Ken Laidlaw Hawick Sportive ?




> Ken Laidlaw Sportive 2010
> 
> Hawick Cycle Club would like to invite you to ride this event on 22nd August 2010
> 
> ...


This is the one which Seamab, Vinega and I did this year. It is certainly the toughest ride I have done - and the constant heavy rain didn't help  

It is a really well organised ride and the feed stations are ace. It is quite possibly challenging enough for your non-cycling friends/rellies and, if they are not convinced, send them out on a nice day's drive round the route ...... but better not go yourself


----------



## magnatom (24 Nov 2009)

scoosh said:


> Ken Laidlaw Hawick Sportive ?




Aye, this is the type of thing I had in mind, that and the Radar ride. Both obviously challengeing to anyone who knows anything about cycling.
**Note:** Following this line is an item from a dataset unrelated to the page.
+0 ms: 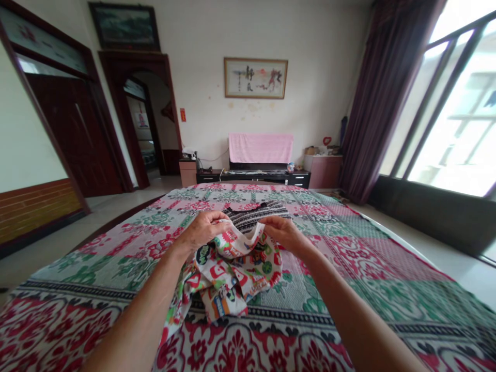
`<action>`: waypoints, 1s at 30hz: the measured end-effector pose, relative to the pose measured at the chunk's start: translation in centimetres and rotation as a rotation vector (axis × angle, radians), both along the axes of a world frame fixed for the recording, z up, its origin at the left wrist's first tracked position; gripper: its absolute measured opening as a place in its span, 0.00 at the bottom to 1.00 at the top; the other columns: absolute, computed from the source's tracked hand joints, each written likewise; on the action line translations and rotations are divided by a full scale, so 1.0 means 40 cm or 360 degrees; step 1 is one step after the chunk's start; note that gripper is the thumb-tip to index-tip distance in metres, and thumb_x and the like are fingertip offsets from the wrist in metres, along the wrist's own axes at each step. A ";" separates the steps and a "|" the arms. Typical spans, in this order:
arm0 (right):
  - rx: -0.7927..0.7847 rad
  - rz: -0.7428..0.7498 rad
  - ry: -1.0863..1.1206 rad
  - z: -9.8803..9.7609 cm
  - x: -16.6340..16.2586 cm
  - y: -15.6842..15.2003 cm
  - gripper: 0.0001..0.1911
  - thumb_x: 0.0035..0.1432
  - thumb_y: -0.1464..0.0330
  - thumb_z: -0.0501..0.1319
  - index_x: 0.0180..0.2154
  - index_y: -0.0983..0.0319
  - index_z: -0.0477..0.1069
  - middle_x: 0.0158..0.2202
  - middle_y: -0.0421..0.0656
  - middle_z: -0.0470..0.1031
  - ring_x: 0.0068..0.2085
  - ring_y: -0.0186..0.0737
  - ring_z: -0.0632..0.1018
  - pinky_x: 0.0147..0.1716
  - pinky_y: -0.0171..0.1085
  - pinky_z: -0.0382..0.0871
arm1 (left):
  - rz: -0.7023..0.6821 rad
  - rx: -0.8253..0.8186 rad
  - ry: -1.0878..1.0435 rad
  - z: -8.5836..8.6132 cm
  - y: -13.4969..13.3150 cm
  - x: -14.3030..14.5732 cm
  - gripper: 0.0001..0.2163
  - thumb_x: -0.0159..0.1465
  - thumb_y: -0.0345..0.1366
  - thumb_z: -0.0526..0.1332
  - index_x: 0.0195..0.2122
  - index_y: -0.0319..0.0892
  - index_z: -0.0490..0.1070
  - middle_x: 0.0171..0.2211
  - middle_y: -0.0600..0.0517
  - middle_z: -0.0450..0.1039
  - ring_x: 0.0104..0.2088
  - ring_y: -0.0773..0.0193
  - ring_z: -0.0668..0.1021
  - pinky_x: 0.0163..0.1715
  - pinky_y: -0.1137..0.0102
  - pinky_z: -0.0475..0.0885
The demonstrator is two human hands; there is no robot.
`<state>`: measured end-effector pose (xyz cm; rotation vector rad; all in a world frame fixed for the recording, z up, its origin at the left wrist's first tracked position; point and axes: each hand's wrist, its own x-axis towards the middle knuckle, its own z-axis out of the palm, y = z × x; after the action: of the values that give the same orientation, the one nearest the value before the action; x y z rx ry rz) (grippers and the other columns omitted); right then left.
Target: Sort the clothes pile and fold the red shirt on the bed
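Note:
A white garment with a bright red, green and black print (228,268) hangs between my hands above the bed-like surface. My left hand (203,227) pinches its white edge band on the left. On the right, my right hand (284,232) pinches the same band, which sags in a curve between them. The lower part of the garment droops in folds and touches the patterned cloth below. Just beyond lies a black-and-white striped knitted piece (251,214), partly hidden behind the garment and my hands.
A red, green and white flowered cover (349,289) spreads under everything. Past its far edge stands a low black cabinet (209,177) with a pink cloth (261,147) draped over something on it. A purple curtain (383,103) and windows are at the right; doorways are at the left.

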<state>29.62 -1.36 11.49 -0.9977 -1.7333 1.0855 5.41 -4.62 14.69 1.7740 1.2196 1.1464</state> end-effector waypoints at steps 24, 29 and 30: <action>0.1153 -0.0778 -0.0943 -0.106 0.000 0.007 0.24 0.55 0.68 0.54 0.55 0.61 0.64 0.61 0.49 0.61 0.61 0.52 0.59 0.55 0.51 0.56 | 0.0223 0.0322 0.0453 0.011 -0.005 -0.034 0.10 0.53 0.42 0.60 0.30 0.43 0.77 0.24 0.55 0.74 0.24 0.67 0.71 0.26 0.76 0.63; 0.1118 -0.0796 -0.1081 -0.182 0.004 0.010 0.29 0.56 0.68 0.53 0.60 0.63 0.57 0.64 0.47 0.55 0.64 0.51 0.53 0.58 0.50 0.52 | 0.0453 0.0453 0.0745 0.107 0.013 -0.111 0.06 0.48 0.41 0.64 0.24 0.46 0.78 0.17 0.56 0.71 0.22 0.66 0.70 0.25 0.75 0.61; 0.1111 -0.0805 -0.1078 -0.187 0.003 0.009 0.29 0.57 0.68 0.53 0.60 0.63 0.56 0.65 0.47 0.54 0.64 0.50 0.53 0.58 0.50 0.52 | 0.0535 0.0486 0.0821 0.144 0.016 -0.126 0.06 0.48 0.40 0.64 0.24 0.46 0.78 0.15 0.56 0.70 0.22 0.66 0.70 0.25 0.75 0.61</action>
<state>29.73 -0.99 3.99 -1.2977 -1.9820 -0.2282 0.36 -4.00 20.43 2.2463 1.7739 1.1396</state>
However, maybe something like Greenbank suggested would be more obviously challenging to the non-converted, i.e. 185 miles (big jump in distance) and 4800m climbing.

I do wonder if I could actually do it though! 

The Etape du Dales looks like a challenge as well!


----------



## I am Spartacus (24 Nov 2009)

Here's an idea
pick your one 3 or 4 day road race route around where you want to ride
have your race days finish at your pre booked B & B of your own choice
you can always have your stuff pre delivered to the B&Bs if you dont have backup.. but having backup is good for publicity and the sponsors
give it a catchy name
'#etape de scotia#'
just an idea


----------



## arallsopp (24 Nov 2009)

Depending where in Glasgow you are, Thurso is 'only' 276 miles away by A82 / A9.
That's a (calendar) day's ride, and is (presumably) something that even non riders can get their heads around.

Or shorter mileage, 100 miles to England down the A77, A76. Maybe even there and back?


----------



## magnatom (24 Nov 2009)

arallsopp said:


> Depending where in Glasgow you are, Thurso is 'only' 276 miles away by A82 / A9.
> That's a (calendar) day's ride, and is (presumably) something that even non riders can get their heads around.
> 
> Or shorter mileage, 100 miles to England down the A77, A76. Maybe even there and back?




Hmmm. My in-laws live in Lancashire (not far from Blackpool). Glasgow to Blackpool in a day? Hmmm.


----------



## Tim Bennet. (24 Nov 2009)

Paris - Brest - Paris in 2011.

It's got everything to appeal to sponsors including history, reputation and catch phrases such as mostest, biggest, no sleep (est?), etc.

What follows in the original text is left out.